▸ EXERCISE INSTRUCTIONS
Only the pictures are dropped; the lines of the material that follow are returned exactly.

▸ SOURCE MATERIAL
[Start of section]

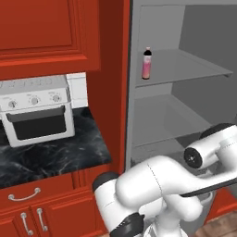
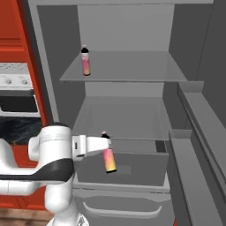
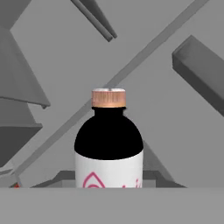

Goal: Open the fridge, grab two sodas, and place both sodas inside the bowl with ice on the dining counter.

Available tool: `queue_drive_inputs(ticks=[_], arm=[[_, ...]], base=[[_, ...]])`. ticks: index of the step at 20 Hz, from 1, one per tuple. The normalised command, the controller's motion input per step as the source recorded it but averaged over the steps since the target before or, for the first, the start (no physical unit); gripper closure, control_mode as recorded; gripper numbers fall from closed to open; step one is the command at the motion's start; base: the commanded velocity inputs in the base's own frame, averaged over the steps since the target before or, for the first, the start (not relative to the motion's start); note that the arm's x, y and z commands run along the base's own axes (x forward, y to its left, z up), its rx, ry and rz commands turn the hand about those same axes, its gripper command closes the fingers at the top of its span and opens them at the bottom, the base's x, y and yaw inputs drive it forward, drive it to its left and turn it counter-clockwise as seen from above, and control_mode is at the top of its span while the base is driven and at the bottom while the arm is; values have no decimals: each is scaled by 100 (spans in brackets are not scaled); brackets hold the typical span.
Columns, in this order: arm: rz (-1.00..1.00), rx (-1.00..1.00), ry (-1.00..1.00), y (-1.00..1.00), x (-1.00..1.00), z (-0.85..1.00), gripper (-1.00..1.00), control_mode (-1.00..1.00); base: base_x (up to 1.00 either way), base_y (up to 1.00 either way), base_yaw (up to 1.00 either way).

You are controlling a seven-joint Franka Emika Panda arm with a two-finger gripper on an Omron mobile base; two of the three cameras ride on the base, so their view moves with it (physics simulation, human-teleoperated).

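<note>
We have one soda [image 2: 108,160] grasped in the claw [image 2: 104,145], clenched around its upper body, the bottle hanging a little tilted in the air in front of the open fridge [image 2: 132,114], above the lower shelf and clear of it. In the hand view its cap and dark shoulder [image 3: 108,135] rise straight ahead of us. The second soda [image 1: 146,64] stands upright near the front left corner of the upper shelf [image 1: 185,67]. To the left of the fridge sits a white toaster oven [image 1: 38,111] on the black bench [image 1: 55,157] with red drawers. We judge that the first bottle is mid-carry; next we must draw it out past the shelves and drive to the bowl, keeping the grip firm.
</note>
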Motion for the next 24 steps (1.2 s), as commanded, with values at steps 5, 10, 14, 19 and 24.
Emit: queue_drive_inputs(ticks=[5, 10, 14, 19, 24], arm=[[0, 0, 0, 0, 0, 0, 100, 100], [0, 0, 0, 0, 0, 0, 100, 100], [0, 0, 0, 0, 0, 0, 100, 100], [0, 0, 0, 0, 0, 0, 100, 100], [0, 0, 0, 0, 0, 0, 100, 100]], base=[[-83, 54, -3], [-88, 98, -11], [-85, 91, -24], [-76, 38, -51], [-61, 16, -62]])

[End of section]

▸ WRITTEN REPLY
Goal: Open the fridge, grab two sodas, and place both sodas inside the bowl with ice on the dining counter.

Available tool: `queue_drive_inputs(ticks=[_], arm=[[_, ...]], base=[[_, ...]])`. ticks: index of the step at 20 Hz, from 1, one per tuple. The normalised command, the controller's motion input per step as the source recorded it but averaged over the steps since the target before or, for the first, the start (no physical unit); gripper closure, control_mode as recorded; gripper numbers fall from closed to open; step one is the command at the motion's start; base: the commanded velocity inputs in the base's own frame, averaged over the steps since the target before or, for the first, the start (not relative to the motion's start); note that the arm's x, y and z commands run along the base's own axes (x forward, y to its left, z up), its rx, ry and rz commands turn the hand about those same axes, its gripper command closes the fingers at the top of its span and opens them at the bottom, the base's x, y and yaw inputs drive it forward, drive it to its left and turn it counter-clockwise as seen from above, and control_mode is at the top of its span while the base is driven and at the bottom while the arm is; values have no decimals: each is scaled by 100 (spans in brackets are not scaled); brackets hold the typical span.
Columns, in this order: arm: rz (-1.00..1.00), rx (-1.00..1.00), ry (-1.00..1.00), y (-1.00..1.00), x (-1.00..1.00), z (-0.85..1.00), gripper (-1.00..1.00), control_mode (-1.00..1.00); base: base_x (up to 1.00 either way), base_y (up to 1.00 either way), base_yaw (up to 1.00 either way).

You are controlling a seven-joint Franka Emika Panda arm with a two-finger gripper on an Omron mobile base; two of the three cameras ride on the base, so their view moves with it (physics simulation, human-teleoperated).

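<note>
We have one soda [image 2: 108,160] grasped in the claw [image 2: 104,145], clenched around its upper body, the bottle hanging a little tilted in the air in front of the open fridge [image 2: 132,114], above the lower shelf and clear of it. In the hand view its cap and dark shoulder [image 3: 108,135] rise straight ahead of us. The second soda [image 1: 146,64] stands upright near the front left corner of the upper shelf [image 1: 185,67]. To the left of the fridge sits a white toaster oven [image 1: 38,111] on the black bench [image 1: 55,157] with red drawers. We judge that the first bottle is mid-carry; next we must draw it out past the shelves and drive to the bowl, keeping the grip firm.
</note>
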Motion for the next 24 steps (1.2 s), as commanded, with values at steps 5, 10, 14, 19 and 24.
Emit: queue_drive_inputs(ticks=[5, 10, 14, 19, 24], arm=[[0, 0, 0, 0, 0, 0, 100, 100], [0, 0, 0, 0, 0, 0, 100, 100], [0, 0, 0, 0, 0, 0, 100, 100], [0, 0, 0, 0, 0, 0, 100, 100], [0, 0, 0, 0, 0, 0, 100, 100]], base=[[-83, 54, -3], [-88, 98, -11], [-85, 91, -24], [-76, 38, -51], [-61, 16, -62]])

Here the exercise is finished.